Contrast this belief among many Christians that God is constantly in their lives. Erika Kirk talks of her conversations with God. Many of the founding fathers would find this quaint.

The founders were also aware of the previous century’s horrible religious wars, where Christians slaughtered each other over dogma. Many of the colonists came to the colonies to avoid religious persecution.

For all these reasons, the First Amendment rules out any state religion. Protecting individual beliefs while prohibiting anyone or the government from forcing any belief on others, and reading the Constitution as anything but a secular document, conflicts with what we know of the Founding Fathers.

Rather than looking back at our founding through a 21st-century prism to conform to a present-day narrative, we’d have a better understanding of the upheaval against a pattern of human civilization that has existed since people first settled down around 10,000 years ago, planting crops and building cities.

Mostly hereditary caste systems ruled civilized societies worldwide. Those at the educated top, 10% at most, made the decisions that primarily benefited them. Patricians, Brahman, or Mandarans, called the shots. Almost everyone else lives at a subsistence level.

Merchants and artisans were exceptions but generally had no political power, and whatever wealth they had was at the mercy of the upper class. Their only option was to move to places that appreciated them—hence, ever-changing trade routes and rising and falling cities.

While British common law and the Magna Carta established property rights and personal protections, the Founders did it better by laying these out in black and white in our Constitution and the Bill of Rights. These ingredients allowed free-market capitalism to bloom, to our great benefit.

The Chinese economist, Weign Zhang, observed in his book “The Logic of Markets,” “The goods an average Briton could consume in 1800 were the same goods an Ancient Roman could enjoy, and the Ancient Roman consumed more of those goods.” Material progress moved at a glacial pace, if at all.

The Authors of a book I’ve heartily recommended, “Super Abundance,” by Marion L. Tupy and Gale L. Pooly, observed that 8 to 9 people out of 10 in 1800 lived in poverty.
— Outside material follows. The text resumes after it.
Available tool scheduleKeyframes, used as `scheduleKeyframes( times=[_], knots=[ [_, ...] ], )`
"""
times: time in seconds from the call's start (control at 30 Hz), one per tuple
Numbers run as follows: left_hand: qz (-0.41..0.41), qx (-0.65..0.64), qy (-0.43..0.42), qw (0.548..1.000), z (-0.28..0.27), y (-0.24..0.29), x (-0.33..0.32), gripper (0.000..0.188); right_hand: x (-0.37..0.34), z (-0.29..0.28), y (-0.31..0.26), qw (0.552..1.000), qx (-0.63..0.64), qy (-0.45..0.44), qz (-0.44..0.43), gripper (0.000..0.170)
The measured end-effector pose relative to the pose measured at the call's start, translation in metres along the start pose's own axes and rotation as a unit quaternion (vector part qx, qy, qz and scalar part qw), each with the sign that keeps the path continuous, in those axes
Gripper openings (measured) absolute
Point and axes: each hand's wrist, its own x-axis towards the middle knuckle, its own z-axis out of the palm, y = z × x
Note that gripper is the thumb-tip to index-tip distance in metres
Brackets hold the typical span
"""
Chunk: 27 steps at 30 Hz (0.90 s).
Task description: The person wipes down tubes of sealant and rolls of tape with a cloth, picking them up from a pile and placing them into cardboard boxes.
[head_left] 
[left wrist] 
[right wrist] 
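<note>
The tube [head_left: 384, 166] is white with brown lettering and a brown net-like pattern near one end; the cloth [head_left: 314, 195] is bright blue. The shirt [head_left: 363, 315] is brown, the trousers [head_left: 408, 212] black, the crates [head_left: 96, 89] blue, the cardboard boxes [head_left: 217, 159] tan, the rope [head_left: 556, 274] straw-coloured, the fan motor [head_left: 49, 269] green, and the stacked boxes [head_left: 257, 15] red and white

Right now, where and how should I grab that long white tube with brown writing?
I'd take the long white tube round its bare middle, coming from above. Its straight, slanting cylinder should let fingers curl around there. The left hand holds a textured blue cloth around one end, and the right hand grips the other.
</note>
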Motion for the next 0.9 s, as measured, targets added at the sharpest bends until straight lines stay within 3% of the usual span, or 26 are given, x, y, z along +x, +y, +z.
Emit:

Today, less than one in ten, even though the world’s population has gone up eight times. The U.S. has been at the forefront of this incredible human advancement:

The colonies mirrored the shift to free-market capitalism stirring in Britain that ushered in the Industrial Revolution. Adam Smith published “The Wealth of nationsof Nations the same year as our Declaration of Independence. The founders were well aware of the Scottish Enlightenment.

Without a clear picture of the world at the time of our founding, it’s impossible to conceive of the extent of the changes our founding brought to the world’s power structure. The Declaration of Independence and the Constitution weren’t just an improvement in human organization; they were an earthquake that changed everything.

With colonists already coming from countries such as the Netherlands, Germany, Sweden, Poland, and the British Isles, as well as Africa, we were the first nation based on common principles rather than a common religion or culture. The melting pot was there from the beginning.

I’d add the seed planted by “The Germantown Friends’ First Protest against slavery, 1688” to our great documents. In the century following our founding, the world witnessed the abolition of the thousands-of-years-old practice of treating the lowest castes in society as chattel in a majority of the world.

It isn’t that Burn’s didn’t touch on these things, but a matter of context. Without showing the world as it actually was at the time, his work failed to show the dimensions of the upheaval the Revolution wrought. This lack diminishes what our founding fathers achieved.

Historians, archaeologists, and economists can use this time to fill in the gaps, and the media can then tell the real story. The founders weren’t pro-slavery or Christian zealots. They were people of foresight and understanding who put their lives on the line to open the door to a much better world. On our 250th birthday, we need to know these people and what they actually stood for.